Kalau memang prinsip demokrasi diagung-agungkan dan pluralisme dijadikan pedoman maka ciri khas "lakum diinukum waliyadiin" atau "untukmu agamamu dan  untukku agamaku" menjadi tolak ukur yang tidak dapat ditawar.  Namun kejadiannya adalah aneh, orang yang memilih dalam voting atau survey karna keyakinan pun dihujat dan pada saat yang sama dengan dalih tersebut  menyebarkan "politik belah bambu di kompasiana "  antar sesama Muslim.  Memilih seseorang atas nama agama atau ras pun dalam demokrasi sah -sah saja, kenapa sampai harus bubarin NKRI dengan hanya salasan ada kampanye mendukung orang seiman.
Meminjam istilah Kompasianers tenar yang tidak perlu saya sebutkan " Latah Salah Kaprah" atau sering berkoar-koar orang lain munafik namun dirinya lebih dari itu,  menobatkan dirinya paling demokratis namun rajin menghapus komentar orang lain, menjelekkan orang lain namun takut banget dijelekkan,  menilai orang lain melakukan sara namun dialah sebenarnya penganut sara.
Saya jadi  teringat ketika seorang missionaris mendatangi saya dan tiba-tiba mengomentari kejadian terorisme dan mengaitkan seluruh Muslim dengan terorisme maka dengan sigap saya jawab.

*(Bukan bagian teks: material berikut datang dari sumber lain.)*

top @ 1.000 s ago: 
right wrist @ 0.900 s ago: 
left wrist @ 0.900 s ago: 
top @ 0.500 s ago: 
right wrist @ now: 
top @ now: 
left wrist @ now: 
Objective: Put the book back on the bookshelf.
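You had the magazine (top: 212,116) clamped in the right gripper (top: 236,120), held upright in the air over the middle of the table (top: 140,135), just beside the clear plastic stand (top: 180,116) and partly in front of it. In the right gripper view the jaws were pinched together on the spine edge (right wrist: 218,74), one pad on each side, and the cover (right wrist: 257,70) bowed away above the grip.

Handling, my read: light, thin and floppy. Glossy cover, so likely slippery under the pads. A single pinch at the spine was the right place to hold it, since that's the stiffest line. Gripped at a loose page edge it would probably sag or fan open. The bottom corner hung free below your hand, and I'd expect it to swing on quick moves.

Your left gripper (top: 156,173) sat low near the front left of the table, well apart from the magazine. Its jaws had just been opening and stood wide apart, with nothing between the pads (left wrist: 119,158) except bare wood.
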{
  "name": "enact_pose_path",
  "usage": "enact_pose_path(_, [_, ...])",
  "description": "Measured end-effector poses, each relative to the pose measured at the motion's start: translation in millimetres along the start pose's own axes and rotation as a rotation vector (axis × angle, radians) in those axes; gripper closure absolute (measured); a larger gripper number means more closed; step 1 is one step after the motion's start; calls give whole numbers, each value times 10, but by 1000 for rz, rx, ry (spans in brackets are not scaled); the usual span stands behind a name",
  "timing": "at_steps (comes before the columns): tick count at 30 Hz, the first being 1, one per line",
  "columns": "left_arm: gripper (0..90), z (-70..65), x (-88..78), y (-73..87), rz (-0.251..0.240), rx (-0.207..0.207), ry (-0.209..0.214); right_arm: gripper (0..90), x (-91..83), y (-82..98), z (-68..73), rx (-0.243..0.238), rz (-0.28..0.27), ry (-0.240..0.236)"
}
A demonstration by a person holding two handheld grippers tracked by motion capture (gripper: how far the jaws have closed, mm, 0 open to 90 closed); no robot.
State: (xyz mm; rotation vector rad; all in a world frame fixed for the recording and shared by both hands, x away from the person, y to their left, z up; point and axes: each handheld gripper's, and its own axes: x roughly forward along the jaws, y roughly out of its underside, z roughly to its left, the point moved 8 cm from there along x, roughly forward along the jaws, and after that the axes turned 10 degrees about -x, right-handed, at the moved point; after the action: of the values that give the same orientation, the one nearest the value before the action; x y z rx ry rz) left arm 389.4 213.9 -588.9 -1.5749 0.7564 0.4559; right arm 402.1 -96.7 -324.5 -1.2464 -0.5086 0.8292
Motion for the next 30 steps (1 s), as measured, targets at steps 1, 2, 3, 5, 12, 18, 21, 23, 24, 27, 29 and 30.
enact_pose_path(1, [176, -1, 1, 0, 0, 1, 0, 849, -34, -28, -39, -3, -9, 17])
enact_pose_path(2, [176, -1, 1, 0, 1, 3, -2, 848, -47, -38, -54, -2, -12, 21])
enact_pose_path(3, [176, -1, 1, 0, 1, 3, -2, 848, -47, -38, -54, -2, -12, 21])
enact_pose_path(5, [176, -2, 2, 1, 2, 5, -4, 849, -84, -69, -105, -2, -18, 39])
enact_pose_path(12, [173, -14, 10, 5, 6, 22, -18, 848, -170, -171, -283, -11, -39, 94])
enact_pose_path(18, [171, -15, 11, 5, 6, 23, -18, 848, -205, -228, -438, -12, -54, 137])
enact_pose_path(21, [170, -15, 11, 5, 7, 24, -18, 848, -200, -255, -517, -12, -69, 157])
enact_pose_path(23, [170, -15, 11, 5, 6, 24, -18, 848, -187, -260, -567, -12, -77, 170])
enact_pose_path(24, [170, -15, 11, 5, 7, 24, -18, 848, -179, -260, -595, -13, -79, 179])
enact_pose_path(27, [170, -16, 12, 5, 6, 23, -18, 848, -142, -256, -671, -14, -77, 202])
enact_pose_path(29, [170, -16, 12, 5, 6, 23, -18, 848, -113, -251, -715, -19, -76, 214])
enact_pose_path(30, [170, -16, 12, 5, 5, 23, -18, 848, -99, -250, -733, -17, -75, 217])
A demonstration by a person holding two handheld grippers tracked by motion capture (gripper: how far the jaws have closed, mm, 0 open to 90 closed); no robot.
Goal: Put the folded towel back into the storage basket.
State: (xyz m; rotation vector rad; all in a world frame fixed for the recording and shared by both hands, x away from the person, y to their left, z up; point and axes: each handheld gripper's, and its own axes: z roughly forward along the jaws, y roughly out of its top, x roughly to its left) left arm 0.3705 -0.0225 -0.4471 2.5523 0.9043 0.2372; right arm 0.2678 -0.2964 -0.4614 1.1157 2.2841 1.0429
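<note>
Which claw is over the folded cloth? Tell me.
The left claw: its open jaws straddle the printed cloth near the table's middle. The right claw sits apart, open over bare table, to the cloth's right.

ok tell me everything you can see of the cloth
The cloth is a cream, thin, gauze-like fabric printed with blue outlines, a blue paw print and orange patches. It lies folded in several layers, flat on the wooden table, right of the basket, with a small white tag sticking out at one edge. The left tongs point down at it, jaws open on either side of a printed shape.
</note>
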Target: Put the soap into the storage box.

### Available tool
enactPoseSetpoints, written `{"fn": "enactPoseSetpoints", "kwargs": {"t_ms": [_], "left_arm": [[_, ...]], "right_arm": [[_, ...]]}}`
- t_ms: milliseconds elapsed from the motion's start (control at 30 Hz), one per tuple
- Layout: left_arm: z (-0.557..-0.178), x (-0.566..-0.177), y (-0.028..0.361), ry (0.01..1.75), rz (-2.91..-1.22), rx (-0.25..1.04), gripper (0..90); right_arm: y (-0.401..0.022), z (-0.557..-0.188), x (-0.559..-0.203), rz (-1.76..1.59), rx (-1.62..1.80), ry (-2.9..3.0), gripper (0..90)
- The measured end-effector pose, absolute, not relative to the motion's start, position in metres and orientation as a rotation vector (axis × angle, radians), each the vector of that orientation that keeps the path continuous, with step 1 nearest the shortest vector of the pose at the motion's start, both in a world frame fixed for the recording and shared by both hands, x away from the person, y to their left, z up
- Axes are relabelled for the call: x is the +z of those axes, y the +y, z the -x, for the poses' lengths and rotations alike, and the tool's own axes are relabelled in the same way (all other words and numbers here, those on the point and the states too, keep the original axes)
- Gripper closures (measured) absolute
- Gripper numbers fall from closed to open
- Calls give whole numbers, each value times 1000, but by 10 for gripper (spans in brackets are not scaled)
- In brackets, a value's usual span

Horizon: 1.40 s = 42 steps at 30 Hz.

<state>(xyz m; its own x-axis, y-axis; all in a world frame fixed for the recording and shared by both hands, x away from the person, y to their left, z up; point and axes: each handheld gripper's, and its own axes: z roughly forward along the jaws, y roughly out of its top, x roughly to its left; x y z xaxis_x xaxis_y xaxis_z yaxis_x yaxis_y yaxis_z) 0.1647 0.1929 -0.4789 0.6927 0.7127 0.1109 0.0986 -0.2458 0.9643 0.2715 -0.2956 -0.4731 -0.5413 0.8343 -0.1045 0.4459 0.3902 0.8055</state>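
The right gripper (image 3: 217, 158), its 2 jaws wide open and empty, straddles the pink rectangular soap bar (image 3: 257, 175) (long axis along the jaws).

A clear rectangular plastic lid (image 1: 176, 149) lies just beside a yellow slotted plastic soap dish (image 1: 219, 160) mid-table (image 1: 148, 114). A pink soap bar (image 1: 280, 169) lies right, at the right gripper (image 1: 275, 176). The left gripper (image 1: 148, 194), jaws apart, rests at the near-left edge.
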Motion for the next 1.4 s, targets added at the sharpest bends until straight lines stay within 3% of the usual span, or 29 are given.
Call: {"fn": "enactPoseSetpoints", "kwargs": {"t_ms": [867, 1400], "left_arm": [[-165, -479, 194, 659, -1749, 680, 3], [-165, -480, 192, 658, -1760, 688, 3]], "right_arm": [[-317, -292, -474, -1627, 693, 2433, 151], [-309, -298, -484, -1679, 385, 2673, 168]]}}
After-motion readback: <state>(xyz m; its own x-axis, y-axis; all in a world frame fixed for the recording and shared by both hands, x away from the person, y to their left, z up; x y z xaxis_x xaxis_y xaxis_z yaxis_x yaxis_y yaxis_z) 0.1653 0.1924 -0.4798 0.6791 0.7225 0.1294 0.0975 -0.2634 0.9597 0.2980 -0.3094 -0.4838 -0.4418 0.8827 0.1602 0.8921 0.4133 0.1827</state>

" Pernahkah Anda menghitung berapa ratus ribu bahkan berapa juta orang Indonesia yang dibunuh Belanda selama kurun waktu 350 tahun?  apakah kami akan mengaitkan tindakan agama orang  Belanda dengan Teroris sejati? Pernahkan anda mencoba menghitung berapa juta ton gula yang digunakan menyelamatkan negeri Belanda dari air laut sehingga sampai terkenal istilah Belanda diselamatkan oleh ampas tebu orang Jawa? Anda tahu berapa juta muslim yang dibunuh Amerika? Kenapa untuk menangkap Osama bin Laden di Afghanistan harus membunuh sejuta Muslim di lain tempat? Al Qaeda membunuh 5000 orang Amerika, Muslim yang disebut teroris lantas apa sebutan bagi yang membunuh sejuta lebih orang ?"
Orang tadi lantas berpamitan dan tidak mengucapkan sepatah katapun.

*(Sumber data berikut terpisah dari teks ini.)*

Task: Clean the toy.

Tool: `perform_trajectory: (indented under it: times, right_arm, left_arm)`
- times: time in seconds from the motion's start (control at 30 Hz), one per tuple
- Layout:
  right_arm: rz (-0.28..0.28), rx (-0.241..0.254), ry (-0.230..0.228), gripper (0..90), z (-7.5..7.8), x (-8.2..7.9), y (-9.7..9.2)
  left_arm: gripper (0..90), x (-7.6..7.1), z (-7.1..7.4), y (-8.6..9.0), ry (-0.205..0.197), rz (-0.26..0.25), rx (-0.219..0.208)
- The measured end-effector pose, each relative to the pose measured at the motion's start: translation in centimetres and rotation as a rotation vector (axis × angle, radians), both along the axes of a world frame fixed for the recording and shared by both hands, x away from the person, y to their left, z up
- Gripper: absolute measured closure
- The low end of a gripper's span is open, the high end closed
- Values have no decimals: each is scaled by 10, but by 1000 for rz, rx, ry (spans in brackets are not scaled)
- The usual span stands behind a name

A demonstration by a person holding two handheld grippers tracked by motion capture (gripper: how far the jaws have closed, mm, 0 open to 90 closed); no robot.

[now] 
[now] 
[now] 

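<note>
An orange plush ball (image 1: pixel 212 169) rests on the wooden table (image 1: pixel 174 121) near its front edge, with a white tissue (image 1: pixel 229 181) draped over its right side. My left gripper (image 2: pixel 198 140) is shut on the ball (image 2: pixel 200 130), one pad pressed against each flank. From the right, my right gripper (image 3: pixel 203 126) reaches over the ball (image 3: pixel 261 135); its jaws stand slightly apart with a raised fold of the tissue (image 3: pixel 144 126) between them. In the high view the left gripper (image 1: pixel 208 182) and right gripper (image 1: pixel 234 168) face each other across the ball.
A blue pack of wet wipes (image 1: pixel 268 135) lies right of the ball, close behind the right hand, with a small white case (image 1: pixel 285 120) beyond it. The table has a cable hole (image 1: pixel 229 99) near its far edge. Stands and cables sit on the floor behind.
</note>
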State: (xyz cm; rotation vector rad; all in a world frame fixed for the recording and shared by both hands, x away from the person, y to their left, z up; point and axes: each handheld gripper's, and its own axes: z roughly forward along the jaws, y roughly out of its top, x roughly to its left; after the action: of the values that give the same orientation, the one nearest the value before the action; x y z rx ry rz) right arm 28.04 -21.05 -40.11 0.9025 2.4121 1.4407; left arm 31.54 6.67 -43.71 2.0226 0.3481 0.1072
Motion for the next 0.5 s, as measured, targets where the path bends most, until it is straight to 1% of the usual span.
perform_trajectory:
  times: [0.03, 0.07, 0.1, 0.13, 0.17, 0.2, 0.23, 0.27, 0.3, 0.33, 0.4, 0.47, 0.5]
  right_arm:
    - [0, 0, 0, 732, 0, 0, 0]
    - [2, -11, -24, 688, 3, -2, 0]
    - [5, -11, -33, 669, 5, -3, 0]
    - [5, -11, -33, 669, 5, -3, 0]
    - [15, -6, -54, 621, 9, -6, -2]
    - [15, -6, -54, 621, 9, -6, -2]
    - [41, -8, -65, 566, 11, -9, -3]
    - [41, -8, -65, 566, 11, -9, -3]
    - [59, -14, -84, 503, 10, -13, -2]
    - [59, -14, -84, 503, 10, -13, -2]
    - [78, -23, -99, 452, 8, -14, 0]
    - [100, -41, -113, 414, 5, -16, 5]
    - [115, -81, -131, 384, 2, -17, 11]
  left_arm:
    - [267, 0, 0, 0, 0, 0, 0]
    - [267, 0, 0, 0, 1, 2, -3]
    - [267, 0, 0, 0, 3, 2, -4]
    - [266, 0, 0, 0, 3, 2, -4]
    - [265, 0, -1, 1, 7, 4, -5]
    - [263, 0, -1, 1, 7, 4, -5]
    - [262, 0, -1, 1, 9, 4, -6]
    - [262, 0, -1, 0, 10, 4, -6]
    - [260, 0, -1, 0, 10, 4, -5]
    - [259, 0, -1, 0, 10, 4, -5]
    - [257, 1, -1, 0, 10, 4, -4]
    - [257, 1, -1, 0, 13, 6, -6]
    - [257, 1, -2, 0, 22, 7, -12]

Saya menengarai ada beberapa ciri missionaris yang berhasil saya amati, Â abstrak memang namun tetap bisa dijadikan real, diantara ciri-cirinya adalah:
- Memakai Nama samaran Muslim banget , namun isinya menebar kebencian kepada Islam.
- Liberalisme tiada batas. Liberal ok namun liberal harus menghormati liberal orang lain.

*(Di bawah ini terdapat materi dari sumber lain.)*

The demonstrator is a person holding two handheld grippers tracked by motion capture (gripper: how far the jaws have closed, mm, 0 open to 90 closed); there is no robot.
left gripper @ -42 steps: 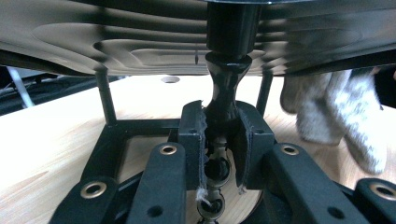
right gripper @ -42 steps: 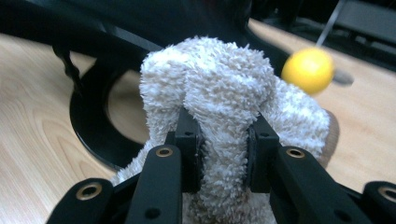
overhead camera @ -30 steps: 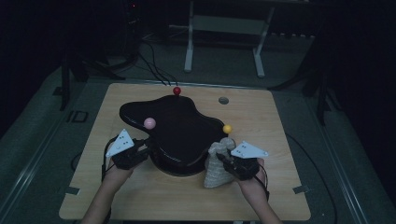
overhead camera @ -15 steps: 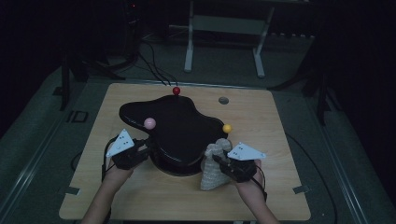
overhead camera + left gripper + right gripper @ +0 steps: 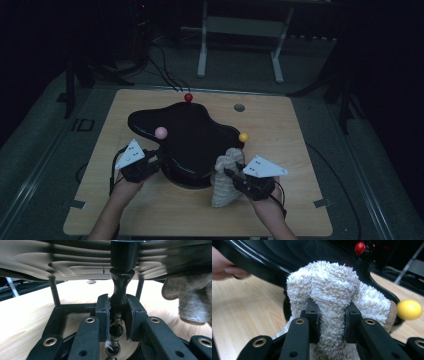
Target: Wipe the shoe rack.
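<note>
Right gripper view: a fluffy white cloth [image 5: 329, 287] is pinched between the two black jaws, in front of a glossy black stand.

In the high view the right gripper [image 5: 231, 173] holds the cloth [image 5: 225, 175] bunched at the near right edge of the black stand [image 5: 192, 140], its lower end on the desk [image 5: 280, 120]; the jaws are clamped on a fold of it, pile bulging above and beside the pads. The left gripper [image 5: 156, 162] sits at the stand's near left edge; in the left gripper view its jaws are closed on a slim black post [image 5: 119, 290] under the stand's top. Red [image 5: 188, 97], pink [image 5: 161, 132] and yellow [image 5: 243, 137] balls sit at the stand's rim.
</note>
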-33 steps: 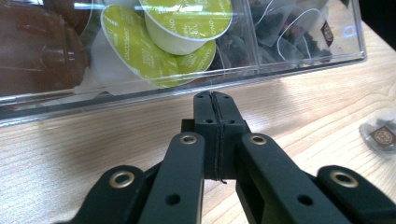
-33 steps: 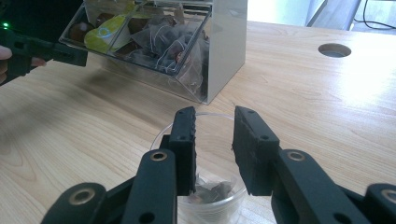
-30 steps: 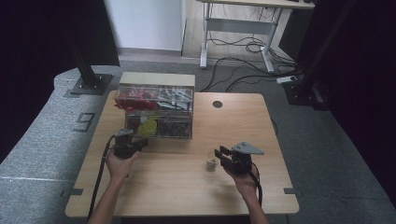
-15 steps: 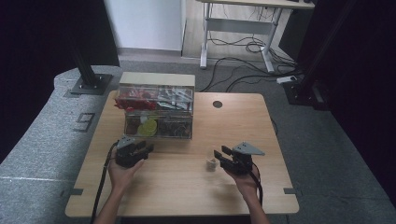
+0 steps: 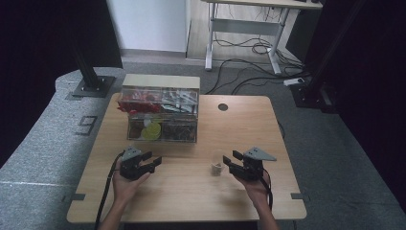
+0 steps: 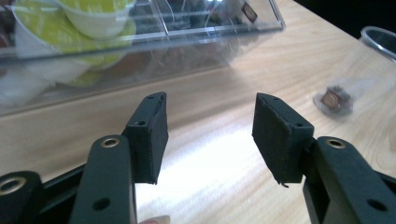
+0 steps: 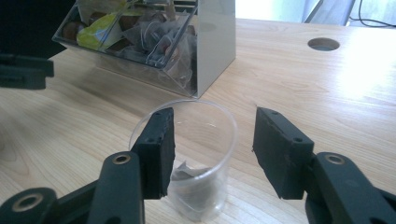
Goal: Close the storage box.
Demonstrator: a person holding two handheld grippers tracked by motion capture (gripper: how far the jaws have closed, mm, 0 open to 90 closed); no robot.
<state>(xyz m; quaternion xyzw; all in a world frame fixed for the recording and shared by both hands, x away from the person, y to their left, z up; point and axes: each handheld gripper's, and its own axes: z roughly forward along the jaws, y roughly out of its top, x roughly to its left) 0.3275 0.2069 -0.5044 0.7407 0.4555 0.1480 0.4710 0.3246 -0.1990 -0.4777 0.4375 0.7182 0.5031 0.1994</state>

- Bisa jadi "alumni" Faith freedom yang melakukan eksodus.
- Sering melakukan adu domba atau politik belah bambu.
- Gegabah menyebut kompasiana lain dengan sebutan teroris, radikal dll.
- Memakai identitas palsu di kompasiana karna niat dari awal memang melakukan adu domba sesama Muslim.
- Membesar-besarkan masalah SARA padahal dalam demokrasi semua itu sah sah saja karna SARA adalah termasuk kehendak rakyat yang membangun demokrasi itu sendiri. Dan tugas demokrasi memang merajut keberagaman untuk wujudnya kemaslahatan SARA itu sendiri.
- Menerapkan standar ganda dalam segala hal.
Semoga pengamatan saya ini ada manfaatnya dan kedepan kompasianers bisa menerapkan keilmuan yang beradab dan saling melengkapi satu dengan yang lain walaupun beda agama, golongan , kelompok  dan ras.